Epstein, if elected, would ask her legal team to examine actions and lawsuits being filed by governments against the banks and against Mortgage Electronic Registration Systems (MERS), which created space for mortgages to be traded without recording deeds. Bock said she has already looked at those cases and doesn't think they'd be successful.

"I have been cut over 25 percent since 2009. The issue of money is very near and dear," Bock said. "I'm so underfunded I'm barely able to do what I'm legally required to do, so believe me, if a lawsuit would bring in money, i'd jump on it."

Epstein also said she'd call for an audit of all mortgage records. Bock said such an operation would be prohibitively expensive, while Epstein argued it would pay for itself as a result of increased fees -- to which Bock countered that such fees range between $6 and $10.

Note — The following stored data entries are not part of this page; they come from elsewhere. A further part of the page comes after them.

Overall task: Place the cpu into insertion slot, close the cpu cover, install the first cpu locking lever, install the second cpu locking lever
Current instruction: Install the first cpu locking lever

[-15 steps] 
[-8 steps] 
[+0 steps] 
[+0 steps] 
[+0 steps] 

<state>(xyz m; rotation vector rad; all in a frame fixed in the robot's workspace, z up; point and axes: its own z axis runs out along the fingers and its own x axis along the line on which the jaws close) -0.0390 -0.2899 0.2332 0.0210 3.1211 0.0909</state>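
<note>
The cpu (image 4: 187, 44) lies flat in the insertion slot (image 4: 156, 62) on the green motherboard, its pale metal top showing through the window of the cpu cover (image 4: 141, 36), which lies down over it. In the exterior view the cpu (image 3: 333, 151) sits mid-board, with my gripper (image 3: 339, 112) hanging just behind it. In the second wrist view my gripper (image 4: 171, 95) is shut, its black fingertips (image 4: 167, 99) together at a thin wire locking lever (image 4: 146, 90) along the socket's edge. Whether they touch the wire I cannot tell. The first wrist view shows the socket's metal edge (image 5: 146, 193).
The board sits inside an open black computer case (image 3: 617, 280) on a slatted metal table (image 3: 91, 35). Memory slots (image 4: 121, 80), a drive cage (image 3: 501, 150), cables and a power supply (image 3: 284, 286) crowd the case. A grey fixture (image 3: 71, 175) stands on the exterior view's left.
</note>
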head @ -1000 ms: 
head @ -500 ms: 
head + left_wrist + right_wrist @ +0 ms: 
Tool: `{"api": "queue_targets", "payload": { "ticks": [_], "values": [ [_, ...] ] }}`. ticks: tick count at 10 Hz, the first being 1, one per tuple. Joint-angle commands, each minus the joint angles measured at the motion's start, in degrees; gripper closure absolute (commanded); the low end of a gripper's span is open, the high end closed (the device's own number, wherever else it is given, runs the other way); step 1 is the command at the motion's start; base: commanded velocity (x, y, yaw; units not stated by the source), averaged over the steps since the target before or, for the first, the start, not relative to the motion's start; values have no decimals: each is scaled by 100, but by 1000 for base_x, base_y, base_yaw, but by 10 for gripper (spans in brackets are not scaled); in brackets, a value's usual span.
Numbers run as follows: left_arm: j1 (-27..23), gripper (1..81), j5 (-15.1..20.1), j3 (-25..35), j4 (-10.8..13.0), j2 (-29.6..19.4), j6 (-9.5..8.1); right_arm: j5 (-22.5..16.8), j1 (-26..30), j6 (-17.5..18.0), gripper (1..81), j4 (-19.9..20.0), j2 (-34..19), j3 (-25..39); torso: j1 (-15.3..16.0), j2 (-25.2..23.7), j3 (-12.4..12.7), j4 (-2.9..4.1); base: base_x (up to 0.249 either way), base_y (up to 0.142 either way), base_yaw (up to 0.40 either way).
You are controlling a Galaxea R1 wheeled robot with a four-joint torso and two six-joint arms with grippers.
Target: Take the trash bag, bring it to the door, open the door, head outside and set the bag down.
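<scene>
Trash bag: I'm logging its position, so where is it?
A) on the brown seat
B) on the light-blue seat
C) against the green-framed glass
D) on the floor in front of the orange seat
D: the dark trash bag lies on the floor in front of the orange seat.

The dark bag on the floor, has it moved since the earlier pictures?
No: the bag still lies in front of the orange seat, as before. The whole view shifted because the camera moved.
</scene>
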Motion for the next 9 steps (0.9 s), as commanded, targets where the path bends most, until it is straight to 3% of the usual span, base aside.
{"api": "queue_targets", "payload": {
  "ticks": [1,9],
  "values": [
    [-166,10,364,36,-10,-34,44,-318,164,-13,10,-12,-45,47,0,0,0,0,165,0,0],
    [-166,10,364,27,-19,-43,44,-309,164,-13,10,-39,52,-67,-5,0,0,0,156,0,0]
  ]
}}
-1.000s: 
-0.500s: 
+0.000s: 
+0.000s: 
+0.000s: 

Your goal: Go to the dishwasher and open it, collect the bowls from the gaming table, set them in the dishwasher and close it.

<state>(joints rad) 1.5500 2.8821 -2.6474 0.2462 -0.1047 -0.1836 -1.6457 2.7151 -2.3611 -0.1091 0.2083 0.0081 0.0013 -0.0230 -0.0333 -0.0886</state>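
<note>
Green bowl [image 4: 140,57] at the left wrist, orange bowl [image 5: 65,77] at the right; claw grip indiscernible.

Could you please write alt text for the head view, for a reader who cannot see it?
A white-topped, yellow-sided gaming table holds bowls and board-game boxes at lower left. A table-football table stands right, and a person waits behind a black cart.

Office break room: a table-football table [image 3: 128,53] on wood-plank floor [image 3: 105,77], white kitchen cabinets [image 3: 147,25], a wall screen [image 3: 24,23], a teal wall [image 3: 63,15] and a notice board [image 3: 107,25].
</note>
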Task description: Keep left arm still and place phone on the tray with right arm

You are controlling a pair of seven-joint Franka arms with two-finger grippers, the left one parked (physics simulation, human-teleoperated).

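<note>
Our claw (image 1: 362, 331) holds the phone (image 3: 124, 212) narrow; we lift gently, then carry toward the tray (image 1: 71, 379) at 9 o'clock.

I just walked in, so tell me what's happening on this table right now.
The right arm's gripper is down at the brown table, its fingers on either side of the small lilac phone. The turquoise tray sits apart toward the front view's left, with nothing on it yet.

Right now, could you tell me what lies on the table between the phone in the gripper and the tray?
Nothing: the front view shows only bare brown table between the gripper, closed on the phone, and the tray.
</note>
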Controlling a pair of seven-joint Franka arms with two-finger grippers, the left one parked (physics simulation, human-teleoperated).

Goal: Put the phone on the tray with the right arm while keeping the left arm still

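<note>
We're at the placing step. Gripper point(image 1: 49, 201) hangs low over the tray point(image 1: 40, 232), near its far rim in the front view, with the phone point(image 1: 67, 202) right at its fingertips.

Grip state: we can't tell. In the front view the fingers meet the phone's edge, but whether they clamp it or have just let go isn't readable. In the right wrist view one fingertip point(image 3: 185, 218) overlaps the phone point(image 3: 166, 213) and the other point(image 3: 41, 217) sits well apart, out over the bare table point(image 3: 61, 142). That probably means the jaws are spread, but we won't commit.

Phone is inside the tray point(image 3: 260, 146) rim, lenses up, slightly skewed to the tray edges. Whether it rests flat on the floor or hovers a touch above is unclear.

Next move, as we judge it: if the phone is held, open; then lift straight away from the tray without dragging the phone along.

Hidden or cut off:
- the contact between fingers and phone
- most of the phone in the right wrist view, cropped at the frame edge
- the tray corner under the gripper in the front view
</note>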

"Lisa is basically saying she would go through and look at all assignments of mortgages and see if any were improperly signed or perhaps notaries were wrong," said Bock. "It only arises in defense of a foreclosure action. Why would one go ahead and attempt to find all of the improper assignments of mortgages for people who are paying and not in foreclosure? The cost overweighs the reward for having to look at every document. I have hundreds of millions of documents."

To Epstein, the integrity of the records is worth the effort, because disputes are bound to arise. Her campaign, she said, is also an expression of a basic sensibility. "Someone has to start saying: This is fraud," said Epstein.